The head is disproportionately large as is the mouth, with the latter often gaping wide open representing probably the entrance to the Underworld.

The cleft head motif probably has reference to the anterior fontanelle, a "hole" or soft spot at the top of the skull that hardens as one ages. In many cultures, the anterior fontanelle was viewed as an opening through which the soul ascends to heaven. Notice the feathered plume that extends from the top of the head depicted on the Roti bronze ceremonial axe.


Roti axe head

I submit this plume represents the same thing as the pillar of the Benben Stone of Egypt and the projection at the top of the Aztec glyph for "mountain." They symbolize a volcanic plume which was associated with the Sun.

In Mesoamerican art, we often see the Underworld maw portrayed in dual form as with the Olmec "dragon" and the Mayan bicephalous serpent. This represents the polar openings related to Sun and Moon of the two sacred volcanoes of the Dragon and Bird Clan.


Regards,
Paul Kekai Manansala
Sacramento

References

Johannessen, Carl L. 1981 Folk medicine uses of melanotic Asiatic chickens as evidence of early diffusion to the New World. Social Sciences and Medicine 73-89.

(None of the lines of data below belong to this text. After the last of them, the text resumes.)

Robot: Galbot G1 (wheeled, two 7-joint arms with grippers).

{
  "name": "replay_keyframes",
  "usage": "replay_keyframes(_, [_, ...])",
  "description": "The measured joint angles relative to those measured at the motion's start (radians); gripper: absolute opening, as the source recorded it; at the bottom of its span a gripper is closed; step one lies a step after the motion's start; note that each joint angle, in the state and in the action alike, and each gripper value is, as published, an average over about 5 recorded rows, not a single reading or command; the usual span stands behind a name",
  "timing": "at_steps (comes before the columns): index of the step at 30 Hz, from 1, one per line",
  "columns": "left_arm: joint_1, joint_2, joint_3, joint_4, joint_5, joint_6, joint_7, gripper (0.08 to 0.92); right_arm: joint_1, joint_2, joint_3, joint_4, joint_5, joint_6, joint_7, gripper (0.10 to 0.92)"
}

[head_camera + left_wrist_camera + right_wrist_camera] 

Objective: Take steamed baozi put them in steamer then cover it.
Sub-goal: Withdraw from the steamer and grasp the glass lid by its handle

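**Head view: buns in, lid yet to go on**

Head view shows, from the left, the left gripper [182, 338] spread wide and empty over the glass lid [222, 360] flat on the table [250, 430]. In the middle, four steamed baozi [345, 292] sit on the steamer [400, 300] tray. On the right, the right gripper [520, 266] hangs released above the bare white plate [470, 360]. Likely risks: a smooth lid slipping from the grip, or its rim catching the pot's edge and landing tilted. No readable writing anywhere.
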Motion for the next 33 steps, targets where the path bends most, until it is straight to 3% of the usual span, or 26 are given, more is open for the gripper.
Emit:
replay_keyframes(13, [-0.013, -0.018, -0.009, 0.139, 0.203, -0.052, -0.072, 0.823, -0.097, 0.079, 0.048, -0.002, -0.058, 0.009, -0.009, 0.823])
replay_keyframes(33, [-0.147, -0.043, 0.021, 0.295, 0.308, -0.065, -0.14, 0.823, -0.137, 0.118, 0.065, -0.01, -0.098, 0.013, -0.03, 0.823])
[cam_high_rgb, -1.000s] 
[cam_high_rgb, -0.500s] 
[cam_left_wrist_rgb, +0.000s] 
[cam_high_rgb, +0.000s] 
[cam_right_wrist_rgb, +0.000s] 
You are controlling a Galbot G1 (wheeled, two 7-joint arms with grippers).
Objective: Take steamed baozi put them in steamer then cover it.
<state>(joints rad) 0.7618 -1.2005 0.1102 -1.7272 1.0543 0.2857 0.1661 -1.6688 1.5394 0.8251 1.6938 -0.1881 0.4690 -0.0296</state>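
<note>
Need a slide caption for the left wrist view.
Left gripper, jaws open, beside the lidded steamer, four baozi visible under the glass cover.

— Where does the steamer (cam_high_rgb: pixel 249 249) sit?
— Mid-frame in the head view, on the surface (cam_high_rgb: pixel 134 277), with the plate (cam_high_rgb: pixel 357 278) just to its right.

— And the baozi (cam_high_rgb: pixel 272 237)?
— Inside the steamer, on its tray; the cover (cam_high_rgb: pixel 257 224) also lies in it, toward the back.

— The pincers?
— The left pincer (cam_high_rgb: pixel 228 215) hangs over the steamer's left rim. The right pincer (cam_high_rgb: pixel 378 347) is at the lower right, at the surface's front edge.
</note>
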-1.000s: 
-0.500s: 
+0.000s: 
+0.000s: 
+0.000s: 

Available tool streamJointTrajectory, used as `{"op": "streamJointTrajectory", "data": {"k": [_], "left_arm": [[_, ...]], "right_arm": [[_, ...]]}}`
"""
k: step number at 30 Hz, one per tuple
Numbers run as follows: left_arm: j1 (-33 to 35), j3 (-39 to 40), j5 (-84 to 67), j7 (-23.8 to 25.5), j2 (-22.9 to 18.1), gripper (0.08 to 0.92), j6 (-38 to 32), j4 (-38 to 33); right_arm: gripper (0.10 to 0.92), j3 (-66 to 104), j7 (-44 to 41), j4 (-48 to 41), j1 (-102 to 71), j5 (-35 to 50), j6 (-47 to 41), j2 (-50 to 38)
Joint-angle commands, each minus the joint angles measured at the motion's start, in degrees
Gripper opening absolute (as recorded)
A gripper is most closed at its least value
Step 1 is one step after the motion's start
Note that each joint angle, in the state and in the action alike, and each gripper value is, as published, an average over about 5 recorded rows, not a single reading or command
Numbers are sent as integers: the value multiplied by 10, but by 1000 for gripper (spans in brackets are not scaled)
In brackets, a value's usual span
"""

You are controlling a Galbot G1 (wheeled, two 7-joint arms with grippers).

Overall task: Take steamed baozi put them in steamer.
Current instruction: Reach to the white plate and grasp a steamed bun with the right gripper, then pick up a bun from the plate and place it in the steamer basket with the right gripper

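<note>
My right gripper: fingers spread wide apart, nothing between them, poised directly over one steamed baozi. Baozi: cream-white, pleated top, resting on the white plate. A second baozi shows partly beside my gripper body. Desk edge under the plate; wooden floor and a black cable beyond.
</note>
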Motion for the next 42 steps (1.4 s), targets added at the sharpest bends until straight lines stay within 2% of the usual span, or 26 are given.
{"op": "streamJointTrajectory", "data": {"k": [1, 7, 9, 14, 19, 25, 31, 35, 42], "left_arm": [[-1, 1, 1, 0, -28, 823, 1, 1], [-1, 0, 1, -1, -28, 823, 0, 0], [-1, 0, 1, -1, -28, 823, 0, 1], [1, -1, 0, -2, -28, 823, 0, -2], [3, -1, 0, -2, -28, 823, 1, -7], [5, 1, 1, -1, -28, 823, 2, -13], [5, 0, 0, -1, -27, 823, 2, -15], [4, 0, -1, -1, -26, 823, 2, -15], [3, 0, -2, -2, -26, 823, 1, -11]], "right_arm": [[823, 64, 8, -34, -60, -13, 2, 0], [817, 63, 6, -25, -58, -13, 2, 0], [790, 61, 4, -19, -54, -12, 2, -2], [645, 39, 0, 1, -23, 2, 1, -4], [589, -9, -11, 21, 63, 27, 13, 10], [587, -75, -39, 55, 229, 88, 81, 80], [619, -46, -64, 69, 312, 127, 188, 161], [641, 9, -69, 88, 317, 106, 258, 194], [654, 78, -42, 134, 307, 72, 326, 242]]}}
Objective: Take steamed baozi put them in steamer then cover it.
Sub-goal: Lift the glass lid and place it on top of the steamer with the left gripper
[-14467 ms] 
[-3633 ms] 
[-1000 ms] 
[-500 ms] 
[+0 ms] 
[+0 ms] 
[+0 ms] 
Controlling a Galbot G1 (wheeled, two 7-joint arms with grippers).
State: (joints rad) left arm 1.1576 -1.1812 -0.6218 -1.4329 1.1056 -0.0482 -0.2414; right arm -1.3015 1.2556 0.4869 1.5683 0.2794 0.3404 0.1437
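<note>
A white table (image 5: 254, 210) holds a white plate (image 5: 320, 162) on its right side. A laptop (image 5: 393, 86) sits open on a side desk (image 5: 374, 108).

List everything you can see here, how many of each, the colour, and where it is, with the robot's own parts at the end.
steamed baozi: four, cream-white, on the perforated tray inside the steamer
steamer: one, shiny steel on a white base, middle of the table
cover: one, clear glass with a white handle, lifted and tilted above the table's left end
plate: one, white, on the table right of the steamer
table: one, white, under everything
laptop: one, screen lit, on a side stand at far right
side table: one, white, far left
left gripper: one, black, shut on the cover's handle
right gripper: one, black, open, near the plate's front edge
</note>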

Johannessen, Carl L. and May Chen Fogg. 1982 Melanotic chicken use and Chinese traits in Guatemala. Revista de Historla de America 93:427-434. Mexico.

Langdon, Robert. 1980 When the blue egg chickens come home to roost. The Journal of Pacific History 24:24-36 and 164-192.

Ramírez, José Miguel. 1990/91. Transpacific Contacts: The Mapuche Connection. Rapa Nui Journal Vol. 4 Nº 4:53-55

Reilly, F. Kent. 1987 The Ecological Origins of Olmec Symbols of Rulership. Master’s thesis, University of Texas at Austin.

___. 1991 Olmec Iconographic Influences onthe Symbols of Maya Rulership: An Examination of Possible Sources. In Sixth Palenque Round Table, 1986, edited by Virginia M. Fields (General Editor, Merle Greene Robertson), pp. 151-166. Norman:University of Oklahoma Press.

Simoons, Frederick J. 1966 Eat Not This Flesh: Food Avoidance in the Old World. Madison:University of Wisconsin Press.

Heekeren, H.R. van. 1958. The bronze-iron age of Indonesia. 's-Gravenhage-Martinus Nijhoff, 1958.